Rowerzyści znajdują psa porzuconego w rowie. Gdy podchodzą bliżej, widok łamie im serce
Paul Skinner wybrał się na przejażdżkę rowerem wraz ze swoim przyjacielem. Kątem oka mężczyźni dostrzegli coś, co sprawiło, że natychmiast się zatrzymali.
Coś ruszało się w rowie. Z bliska odkryli, że to pies na granicy wytrzymałości. Zwierzę było ewidentnie porzucone na pastwę losu.
Zawiniątko, którego strzegł pies przyciągnęło ich uwagę. Gdy odkryli co kryje w środku, byli kompletnie zdruzgotani.
Pakunek okazał się być plastikową reklamówką, w której znajdowały się szczeniaki. Suczka nie miała zamiaru opuszczać swoich pociech.
W pobliżu nie było nikogo, kto mógłby zająć się zwierzętami. Ktoś chciał pozbyć się matki i jej nowo narodzonych psiaków. Mimo wyczerpania, suczka dzielnie strzegła szczeniąt.
Po bliższych oględzinach okazało się, że szczeniaki są martwe. Wydawało się, że suczka zdaje sobie z tego sprawę.

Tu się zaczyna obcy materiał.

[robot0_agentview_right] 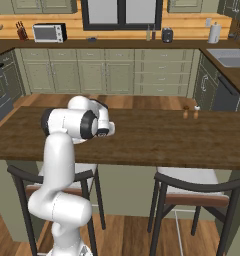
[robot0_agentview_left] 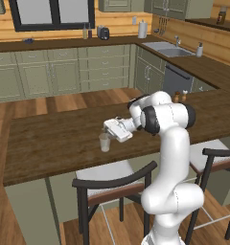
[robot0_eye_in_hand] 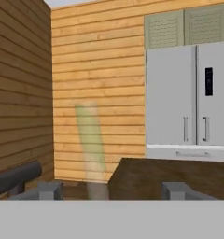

Mimo wszystko nie chciała porzucić swoich dzieci. Mężczyźni pełni współczucia wezwali pracowników schroniska. Widok zdesperowanej psiej mamy złamał im serca.
Weterynarze ustalili, że szczeniaki miały zaledwie jeden dzień. Najprawdopodobniej zmarły z zimna, po tym, jak właściciel wyrzucił je razem z suczką.
Nie udało się także odnaleźć sprawców, którzy w tak potworny sposób potraktowali psią mamę i jej maleństwa.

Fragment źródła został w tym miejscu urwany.